-- Task details --
Take each line from the entries that holds "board" and copy it out.

Records from a dataset

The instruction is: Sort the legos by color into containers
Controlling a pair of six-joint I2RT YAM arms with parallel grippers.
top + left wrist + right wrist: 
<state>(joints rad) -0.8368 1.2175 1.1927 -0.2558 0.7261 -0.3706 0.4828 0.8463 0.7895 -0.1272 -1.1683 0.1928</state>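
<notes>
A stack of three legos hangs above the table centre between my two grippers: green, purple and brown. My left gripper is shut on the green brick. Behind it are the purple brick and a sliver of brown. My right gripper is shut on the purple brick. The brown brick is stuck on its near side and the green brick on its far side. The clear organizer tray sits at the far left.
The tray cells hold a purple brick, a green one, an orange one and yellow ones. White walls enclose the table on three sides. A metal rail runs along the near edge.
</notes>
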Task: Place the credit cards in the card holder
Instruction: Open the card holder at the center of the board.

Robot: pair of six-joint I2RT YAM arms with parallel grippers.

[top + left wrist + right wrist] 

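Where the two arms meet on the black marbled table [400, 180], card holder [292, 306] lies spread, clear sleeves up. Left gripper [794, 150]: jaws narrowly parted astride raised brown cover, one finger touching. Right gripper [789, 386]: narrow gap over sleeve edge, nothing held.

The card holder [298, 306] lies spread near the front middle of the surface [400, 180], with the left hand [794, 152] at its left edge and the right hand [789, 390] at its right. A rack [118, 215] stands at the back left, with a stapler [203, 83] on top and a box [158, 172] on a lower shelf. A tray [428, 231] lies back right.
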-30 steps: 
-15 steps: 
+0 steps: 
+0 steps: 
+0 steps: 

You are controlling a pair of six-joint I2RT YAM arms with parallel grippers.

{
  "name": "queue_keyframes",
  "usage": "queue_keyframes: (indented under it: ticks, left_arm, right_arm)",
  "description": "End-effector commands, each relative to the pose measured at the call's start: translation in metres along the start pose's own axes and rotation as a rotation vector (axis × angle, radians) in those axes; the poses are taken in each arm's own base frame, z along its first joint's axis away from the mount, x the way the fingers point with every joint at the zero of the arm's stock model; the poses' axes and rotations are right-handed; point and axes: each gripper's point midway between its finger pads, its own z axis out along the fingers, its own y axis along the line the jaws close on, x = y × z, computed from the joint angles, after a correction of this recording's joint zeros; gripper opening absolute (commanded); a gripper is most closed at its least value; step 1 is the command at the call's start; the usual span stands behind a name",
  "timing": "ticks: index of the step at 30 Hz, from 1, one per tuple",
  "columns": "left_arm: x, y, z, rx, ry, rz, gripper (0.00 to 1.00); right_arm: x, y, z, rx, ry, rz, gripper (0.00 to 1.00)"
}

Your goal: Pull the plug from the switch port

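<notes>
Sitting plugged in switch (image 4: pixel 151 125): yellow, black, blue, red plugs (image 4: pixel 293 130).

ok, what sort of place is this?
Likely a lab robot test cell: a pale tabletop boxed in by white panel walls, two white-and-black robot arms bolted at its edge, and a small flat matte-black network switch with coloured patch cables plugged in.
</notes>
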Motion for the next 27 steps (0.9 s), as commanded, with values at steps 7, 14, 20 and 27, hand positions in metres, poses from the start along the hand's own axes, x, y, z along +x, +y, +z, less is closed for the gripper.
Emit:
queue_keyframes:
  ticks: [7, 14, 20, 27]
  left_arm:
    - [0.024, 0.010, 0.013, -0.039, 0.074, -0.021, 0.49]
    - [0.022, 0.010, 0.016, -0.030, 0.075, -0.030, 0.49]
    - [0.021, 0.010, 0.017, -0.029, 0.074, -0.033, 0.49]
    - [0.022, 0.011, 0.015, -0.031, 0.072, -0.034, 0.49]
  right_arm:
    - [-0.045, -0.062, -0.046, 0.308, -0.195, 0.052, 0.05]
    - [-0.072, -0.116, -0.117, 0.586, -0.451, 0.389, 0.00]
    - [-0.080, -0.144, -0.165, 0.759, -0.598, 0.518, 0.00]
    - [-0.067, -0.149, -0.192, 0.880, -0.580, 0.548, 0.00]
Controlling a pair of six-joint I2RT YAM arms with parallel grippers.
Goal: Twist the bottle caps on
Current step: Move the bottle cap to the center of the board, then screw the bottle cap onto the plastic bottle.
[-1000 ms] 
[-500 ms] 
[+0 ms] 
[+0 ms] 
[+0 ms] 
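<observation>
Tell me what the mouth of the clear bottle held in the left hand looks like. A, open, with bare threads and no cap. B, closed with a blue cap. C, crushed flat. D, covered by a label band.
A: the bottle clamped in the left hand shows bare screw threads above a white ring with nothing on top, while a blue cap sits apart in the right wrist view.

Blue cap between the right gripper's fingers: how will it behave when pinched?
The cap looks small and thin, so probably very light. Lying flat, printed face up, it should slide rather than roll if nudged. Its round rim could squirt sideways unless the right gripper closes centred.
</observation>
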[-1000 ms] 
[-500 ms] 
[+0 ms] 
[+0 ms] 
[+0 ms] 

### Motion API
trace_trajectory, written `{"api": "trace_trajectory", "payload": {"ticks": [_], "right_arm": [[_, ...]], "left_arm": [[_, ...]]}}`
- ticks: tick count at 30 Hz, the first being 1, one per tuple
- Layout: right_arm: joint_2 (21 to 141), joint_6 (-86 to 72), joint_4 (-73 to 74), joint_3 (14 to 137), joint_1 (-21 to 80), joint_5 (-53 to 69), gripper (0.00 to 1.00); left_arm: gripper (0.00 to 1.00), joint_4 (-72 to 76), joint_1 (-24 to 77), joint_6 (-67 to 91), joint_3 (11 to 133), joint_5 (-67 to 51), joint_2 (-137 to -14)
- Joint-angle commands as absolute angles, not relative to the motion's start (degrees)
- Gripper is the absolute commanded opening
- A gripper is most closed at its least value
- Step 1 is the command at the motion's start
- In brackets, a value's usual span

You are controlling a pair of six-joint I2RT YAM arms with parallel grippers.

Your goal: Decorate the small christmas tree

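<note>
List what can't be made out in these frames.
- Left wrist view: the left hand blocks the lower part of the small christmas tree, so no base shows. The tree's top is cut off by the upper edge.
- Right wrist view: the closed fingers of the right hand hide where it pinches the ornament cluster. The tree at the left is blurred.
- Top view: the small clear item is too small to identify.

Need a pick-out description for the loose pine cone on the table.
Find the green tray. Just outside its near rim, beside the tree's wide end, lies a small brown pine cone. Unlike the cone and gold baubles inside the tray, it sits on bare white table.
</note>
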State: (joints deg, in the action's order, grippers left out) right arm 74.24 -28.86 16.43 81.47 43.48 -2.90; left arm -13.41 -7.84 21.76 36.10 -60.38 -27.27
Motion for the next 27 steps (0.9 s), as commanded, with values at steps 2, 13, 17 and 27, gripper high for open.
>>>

-- Completed task --
Instruction: Open the card holder at the center of the board.
Current step: Move the bottle cap to the center of the board, then screw the bottle cap onto the plastic bottle.

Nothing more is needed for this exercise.